Local storage 3/4: Allocate and deallocate #9499

jmpesp · 2025-12-10T19:45:59Z

A local storage allocation is defined as a slice of the local storage dataset for a U2. This commit adds the logic to allocate the local storage datasets allocations during instance allocation. This is done by modifying the sled reservation query to:

find all the local storage disks attached to an instance
determine which of those do not have an allocation yet
match the requests for local storage allocation to zpools with available space, and find a valid configuration of allocations

These query changes take into account existing Crucible dataset usage, the control plane storage buffer, and the tombstone status of the local storage dataset.

instance_ensure_registered now fills in the delegated_zvols entries for local storage disks.

During the instance start saga, after the instance's state has been changed to starting, list all the local storage disks, grab their allocations, and send ensure requests to sled agents for those local storage allocations. This occurs after the VMM record was created, which means that either each of those local storage disks now have an allocation or the reservation failed.

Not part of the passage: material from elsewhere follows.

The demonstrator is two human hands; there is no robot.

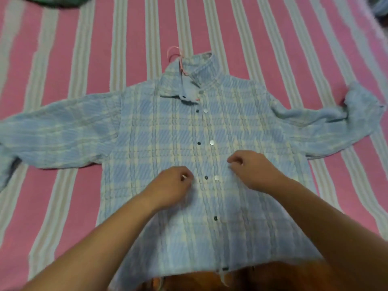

One of the things that this PR also introduces is a repetition syntax for creating a batch of declared saga actions:

ENSURE_LOCAL_STORAGE (0, 1, 2, 3, 4, 5, 6, 7) -> "ensure_local_storage" {
    + sis_ensure_local_storage
    // No undo action for this, that is handled in the disk delete saga!
}

During the disk delete saga, local storage disks will go through a new path to clean up those allocations, involving a deallocation in the database and an delete request to the appropriate sled agent.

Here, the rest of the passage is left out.